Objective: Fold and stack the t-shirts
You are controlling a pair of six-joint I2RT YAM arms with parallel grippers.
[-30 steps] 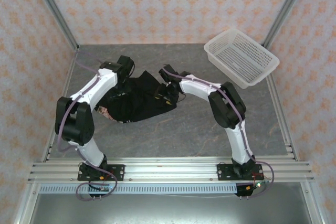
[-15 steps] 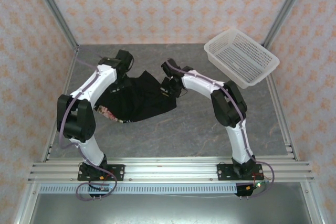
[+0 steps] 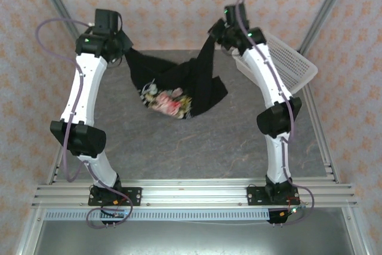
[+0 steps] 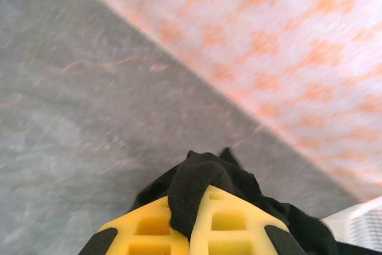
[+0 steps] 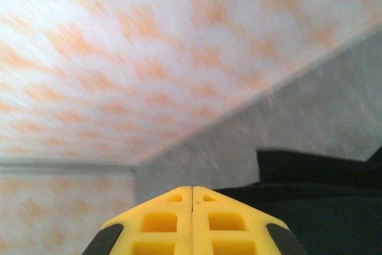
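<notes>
black short-sleeved cloth t-shirt (image 3: 200,79) with a pink-rose print hangs stretched between the two raised arms at the far end of the workspace, sagging in the middle like a hammock. the rose print (image 3: 168,101) faces up at the low point of the sag. whether the lowest fold touches the surface below is hard to tell from above.

the left gripper (image 3: 121,49) holds the shirt's left upper corner. in the left wrist view its yellow fingers (image 4: 233,222) are clamped together on a bunched ridge of the black t-shirt (image 4: 194,180), which pokes out past the tips of the left gripper (image 4: 192,216).

the right gripper (image 3: 216,34) holds the opposite corner, from which a narrow band of cloth drops steeply. in the right wrist view the right gripper (image 5: 192,198) has its pads pressed flat together, with the black t-shirt (image 5: 310,207) spreading away just to one side.

below lies the grey stone-patterned table (image 3: 239,141). a white plastic mesh basket (image 3: 295,64) sits tilted at its far right corner, just beside the right arm. pink-and-orange wallpapered walls (image 3: 173,4) enclose the space.
</notes>
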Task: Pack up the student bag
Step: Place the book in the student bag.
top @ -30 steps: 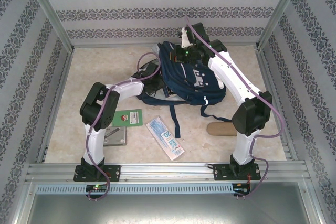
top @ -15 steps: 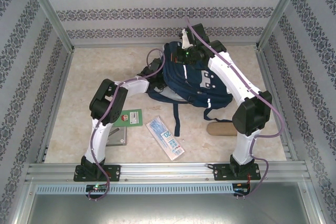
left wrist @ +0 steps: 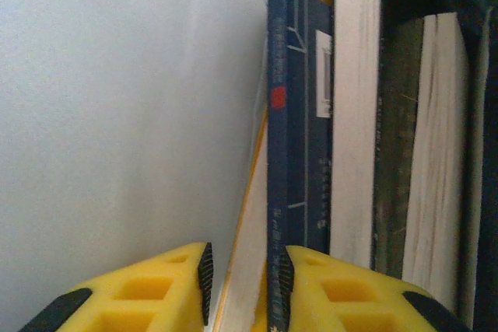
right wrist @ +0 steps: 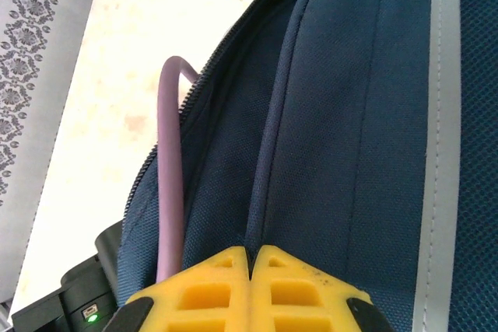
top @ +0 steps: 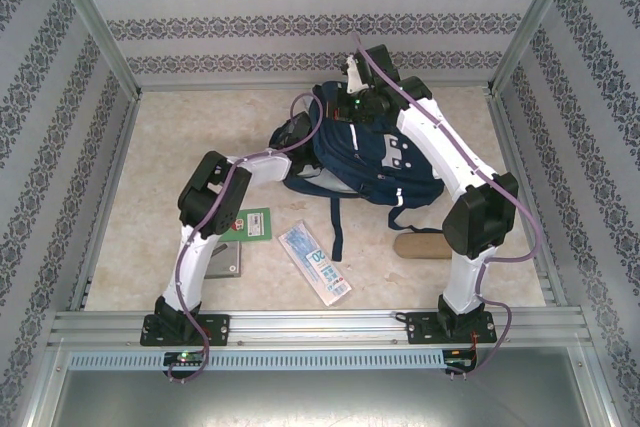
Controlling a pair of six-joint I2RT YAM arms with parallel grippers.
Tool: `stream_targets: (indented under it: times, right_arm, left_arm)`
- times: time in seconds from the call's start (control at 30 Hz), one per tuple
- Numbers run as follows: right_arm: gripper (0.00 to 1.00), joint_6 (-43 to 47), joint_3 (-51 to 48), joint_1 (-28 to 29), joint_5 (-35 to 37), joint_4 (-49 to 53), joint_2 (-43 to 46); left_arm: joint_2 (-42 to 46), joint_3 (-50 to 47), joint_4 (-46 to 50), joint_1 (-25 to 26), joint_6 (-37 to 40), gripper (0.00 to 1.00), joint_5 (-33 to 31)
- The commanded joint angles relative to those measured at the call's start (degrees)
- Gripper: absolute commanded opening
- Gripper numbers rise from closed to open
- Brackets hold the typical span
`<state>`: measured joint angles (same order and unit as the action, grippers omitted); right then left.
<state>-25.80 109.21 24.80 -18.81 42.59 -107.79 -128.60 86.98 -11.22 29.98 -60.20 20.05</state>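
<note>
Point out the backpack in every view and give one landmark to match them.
Top: backpack at the far middle of the table.
Left wrist: upright books; the pale wall at left may be its lining.
Right wrist: its navy fabric spans the right, gripped by the right gripper.
Landmark: purple cable at its opening.

Robot test booth in a laboratory. A metal frame (top: 96, 25) carries walls (top: 320, 17) papered in patterned stripes from 9 through 12 to 3 o'clock, enclosing a marbled tabletop (top: 180, 137). A left arm (top: 195, 257) and a right arm (top: 475, 217) are bolted to a rail (top: 320, 325) at 6 o'clock.
</note>
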Motion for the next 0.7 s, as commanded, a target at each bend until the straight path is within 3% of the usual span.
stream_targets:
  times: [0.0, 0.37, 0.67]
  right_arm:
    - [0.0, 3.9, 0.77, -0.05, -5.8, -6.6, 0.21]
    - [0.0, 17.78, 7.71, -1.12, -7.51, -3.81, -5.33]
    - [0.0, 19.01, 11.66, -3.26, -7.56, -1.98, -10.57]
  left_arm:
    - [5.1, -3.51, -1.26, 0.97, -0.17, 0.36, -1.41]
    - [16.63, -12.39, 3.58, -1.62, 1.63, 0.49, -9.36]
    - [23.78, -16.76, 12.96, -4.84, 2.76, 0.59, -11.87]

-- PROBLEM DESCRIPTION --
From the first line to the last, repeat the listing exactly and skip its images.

-- RESPONSE TO THE EXERCISE --
Objective: Fold and stack the t-shirts
You are controlling a pair of six-joint I2RT YAM arms with parallel grippers.
[-30 steps] 
[-15 steps] 
[+0 steps] 
[+0 steps] 
[+0 steps] 
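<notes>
black short-sleeved cloth t-shirt (image 3: 200,79) with a pink-rose print hangs stretched between the two raised arms at the far end of the workspace, sagging in the middle like a hammock. the rose print (image 3: 168,101) faces up at the low point of the sag. whether the lowest fold touches the surface below is hard to tell from above.

the left gripper (image 3: 121,49) holds the shirt's left upper corner. in the left wrist view its yellow fingers (image 4: 233,222) are clamped together on a bunched ridge of the black t-shirt (image 4: 194,180), which pokes out past the tips of the left gripper (image 4: 192,216).

the right gripper (image 3: 216,34) holds the opposite corner, from which a narrow band of cloth drops steeply. in the right wrist view the right gripper (image 5: 192,198) has its pads pressed flat together, with the black t-shirt (image 5: 310,207) spreading away just to one side.

below lies the grey stone-patterned table (image 3: 239,141). a white plastic mesh basket (image 3: 295,64) sits tilted at its far right corner, just beside the right arm. pink-and-orange wallpapered walls (image 3: 173,4) enclose the space.
</notes>
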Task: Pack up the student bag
Step: Place the book in the student bag.
top @ -30 steps: 
top @ -15 steps: 
left wrist @ +0 steps: 
right wrist @ +0 steps: 
top @ +0 steps: 
Controlling a pair of six-joint I2RT YAM arms with parallel grippers.
Tool: `stream_targets: (indented under it: times, right_arm, left_arm)`
- times: time in seconds from the call's start (control at 30 Hz), one per tuple
- Numbers run as follows: right_arm: gripper (0.00 to 1.00), joint_6 (-43 to 47), joint_3 (-51 to 48), joint_1 (-28 to 29), joint_5 (-35 to 37), joint_4 (-49 to 53), joint_2 (-43 to 46); left_arm: joint_2 (-42 to 46), joint_3 (-50 to 47), joint_4 (-46 to 50), joint_1 (-25 to 26), joint_6 (-37 to 40), gripper (0.00 to 1.00), joint_5 (-33 to 31)
- The commanded joint angles relative to those measured at the call's start (degrees)
- Gripper: absolute commanded opening
- Gripper numbers rise from closed to open
- Brackets hold the typical span
`<state>`: measured joint angles (same order and unit as the action, grippers omitted); right then left.
<state>-25.80 109.21 24.80 -18.81 42.59 -107.79 -128.60 86.98 -11.22 29.98 -60.20 20.05</state>
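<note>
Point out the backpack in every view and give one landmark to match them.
Top: backpack at the far middle of the table.
Left wrist: upright books; the pale wall at left may be its lining.
Right wrist: its navy fabric spans the right, gripped by the right gripper.
Landmark: purple cable at its opening.

Robot test booth in a laboratory. A metal frame (top: 96, 25) carries walls (top: 320, 17) papered in patterned stripes from 9 through 12 to 3 o'clock, enclosing a marbled tabletop (top: 180, 137). A left arm (top: 195, 257) and a right arm (top: 475, 217) are bolted to a rail (top: 320, 325) at 6 o'clock.
</note>
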Motion for the next 0.7 s, as commanded, a target at each bend until the straight path is within 3% of the usual span.
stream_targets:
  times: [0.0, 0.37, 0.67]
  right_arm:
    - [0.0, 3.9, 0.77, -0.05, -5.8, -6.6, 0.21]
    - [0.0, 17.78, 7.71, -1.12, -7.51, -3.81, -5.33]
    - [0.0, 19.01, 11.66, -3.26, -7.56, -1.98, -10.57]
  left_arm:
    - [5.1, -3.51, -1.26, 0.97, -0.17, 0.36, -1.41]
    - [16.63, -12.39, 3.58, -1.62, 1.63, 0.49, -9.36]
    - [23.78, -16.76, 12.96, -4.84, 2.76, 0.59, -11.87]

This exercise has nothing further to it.